Available data →

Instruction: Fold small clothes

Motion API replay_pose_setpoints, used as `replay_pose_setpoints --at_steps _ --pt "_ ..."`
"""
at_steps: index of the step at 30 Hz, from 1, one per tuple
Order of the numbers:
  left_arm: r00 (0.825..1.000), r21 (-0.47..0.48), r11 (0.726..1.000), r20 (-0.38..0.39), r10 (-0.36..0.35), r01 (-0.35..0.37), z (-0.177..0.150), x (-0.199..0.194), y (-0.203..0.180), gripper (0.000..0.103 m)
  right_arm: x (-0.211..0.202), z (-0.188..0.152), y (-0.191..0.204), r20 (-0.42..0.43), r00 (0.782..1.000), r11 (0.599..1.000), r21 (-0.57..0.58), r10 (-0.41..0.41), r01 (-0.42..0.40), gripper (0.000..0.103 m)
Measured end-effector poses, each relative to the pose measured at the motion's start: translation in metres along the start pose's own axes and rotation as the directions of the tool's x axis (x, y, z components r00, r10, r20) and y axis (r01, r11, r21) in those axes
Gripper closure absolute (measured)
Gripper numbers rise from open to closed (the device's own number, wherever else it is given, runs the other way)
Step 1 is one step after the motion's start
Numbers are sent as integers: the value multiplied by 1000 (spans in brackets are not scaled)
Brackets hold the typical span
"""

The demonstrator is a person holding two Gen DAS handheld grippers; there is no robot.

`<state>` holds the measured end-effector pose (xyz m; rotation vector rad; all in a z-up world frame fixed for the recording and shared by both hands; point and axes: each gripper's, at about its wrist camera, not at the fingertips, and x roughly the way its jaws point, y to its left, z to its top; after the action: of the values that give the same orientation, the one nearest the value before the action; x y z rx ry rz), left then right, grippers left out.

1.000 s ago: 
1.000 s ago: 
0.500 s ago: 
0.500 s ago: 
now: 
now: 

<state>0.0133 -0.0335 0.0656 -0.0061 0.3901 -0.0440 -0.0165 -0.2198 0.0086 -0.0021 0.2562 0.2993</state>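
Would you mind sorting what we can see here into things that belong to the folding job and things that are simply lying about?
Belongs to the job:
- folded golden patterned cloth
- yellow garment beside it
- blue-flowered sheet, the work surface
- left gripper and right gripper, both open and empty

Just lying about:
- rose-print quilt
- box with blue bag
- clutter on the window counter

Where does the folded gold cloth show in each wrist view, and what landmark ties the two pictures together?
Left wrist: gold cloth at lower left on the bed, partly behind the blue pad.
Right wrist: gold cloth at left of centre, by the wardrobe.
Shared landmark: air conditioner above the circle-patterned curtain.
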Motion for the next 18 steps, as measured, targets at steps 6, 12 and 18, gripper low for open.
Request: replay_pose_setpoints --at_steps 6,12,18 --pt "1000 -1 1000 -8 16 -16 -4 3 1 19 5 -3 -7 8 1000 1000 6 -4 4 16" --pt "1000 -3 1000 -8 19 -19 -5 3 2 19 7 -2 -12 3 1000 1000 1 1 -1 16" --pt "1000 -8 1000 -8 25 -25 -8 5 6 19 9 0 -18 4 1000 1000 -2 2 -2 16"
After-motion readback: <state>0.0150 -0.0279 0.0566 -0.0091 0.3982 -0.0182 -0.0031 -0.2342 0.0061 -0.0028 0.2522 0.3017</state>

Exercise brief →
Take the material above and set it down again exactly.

Response below →
Instruction: Fold small clothes

Motion API replay_pose_setpoints, used as `replay_pose_setpoints --at_steps _ --pt "_ ..."`
"""
at_steps: index of the step at 30 Hz, from 1, one per tuple
Order of the numbers:
  left_arm: r00 (0.825..1.000), r21 (-0.47..0.48), r11 (0.726..1.000), r20 (-0.38..0.39), r10 (-0.36..0.35), r01 (-0.35..0.37), z (-0.177..0.150), x (-0.199..0.194), y (-0.203..0.180), gripper (0.000..0.103 m)
  right_arm: x (-0.211..0.202), z (-0.188..0.152), y (-0.191..0.204), r20 (-0.42..0.43), r00 (0.782..1.000), r11 (0.599..1.000), r21 (-0.57..0.58), r10 (-0.41..0.41), r01 (-0.42..0.40), gripper (0.000..0.103 m)
Measured end-effector poses, each relative to the pose measured at the motion's start: translation in metres along the start pose's own axes and rotation as the directions of the tool's x axis (x, y, z components r00, r10, r20) and y axis (r01, r11, r21) in those axes
Gripper closure absolute (measured)
Gripper numbers rise from open to closed (the device's own number, wherever else it is given, runs the other way)
Step 1 is one step after the motion's start
Numbers are sent as integers: the value multiplied by 1000 (spans in brackets are not scaled)
Brackets hold the typical span
"""

The demonstrator is a person holding two Gen DAS handheld grippers; there is no robot.

`<state>` holds the measured end-effector pose (xyz m; rotation vector rad; all in a z-up world frame fixed for the recording and shared by both hands; point and axes: each gripper's, at about its wrist camera, not at the fingertips, and x roughly the way its jaws point, y to its left, z to its top; after the action: of the values that give the same orientation, the one nearest the value before the action; x y z rx ry rz), left then right, grippers left out.

1.000 s ago: 
1.000 s ago: 
0.500 s ago: 
0.500 s ago: 
now: 
now: 

<state>0.0133 -0.0335 0.0656 -0.0061 0.3901 -0.0440 -0.0165 -0.2198 0.0086 -0.0021 0.2562 0.2993</state>
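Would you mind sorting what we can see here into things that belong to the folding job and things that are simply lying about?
Belongs to the job:
- folded golden patterned cloth
- yellow garment beside it
- blue-flowered sheet, the work surface
- left gripper and right gripper, both open and empty

Just lying about:
- rose-print quilt
- box with blue bag
- clutter on the window counter

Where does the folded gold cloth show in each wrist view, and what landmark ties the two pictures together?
Left wrist: gold cloth at lower left on the bed, partly behind the blue pad.
Right wrist: gold cloth at left of centre, by the wardrobe.
Shared landmark: air conditioner above the circle-patterned curtain.
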Motion for the next 18 steps, as measured, targets at steps 6, 12 and 18, gripper low for open.
Request: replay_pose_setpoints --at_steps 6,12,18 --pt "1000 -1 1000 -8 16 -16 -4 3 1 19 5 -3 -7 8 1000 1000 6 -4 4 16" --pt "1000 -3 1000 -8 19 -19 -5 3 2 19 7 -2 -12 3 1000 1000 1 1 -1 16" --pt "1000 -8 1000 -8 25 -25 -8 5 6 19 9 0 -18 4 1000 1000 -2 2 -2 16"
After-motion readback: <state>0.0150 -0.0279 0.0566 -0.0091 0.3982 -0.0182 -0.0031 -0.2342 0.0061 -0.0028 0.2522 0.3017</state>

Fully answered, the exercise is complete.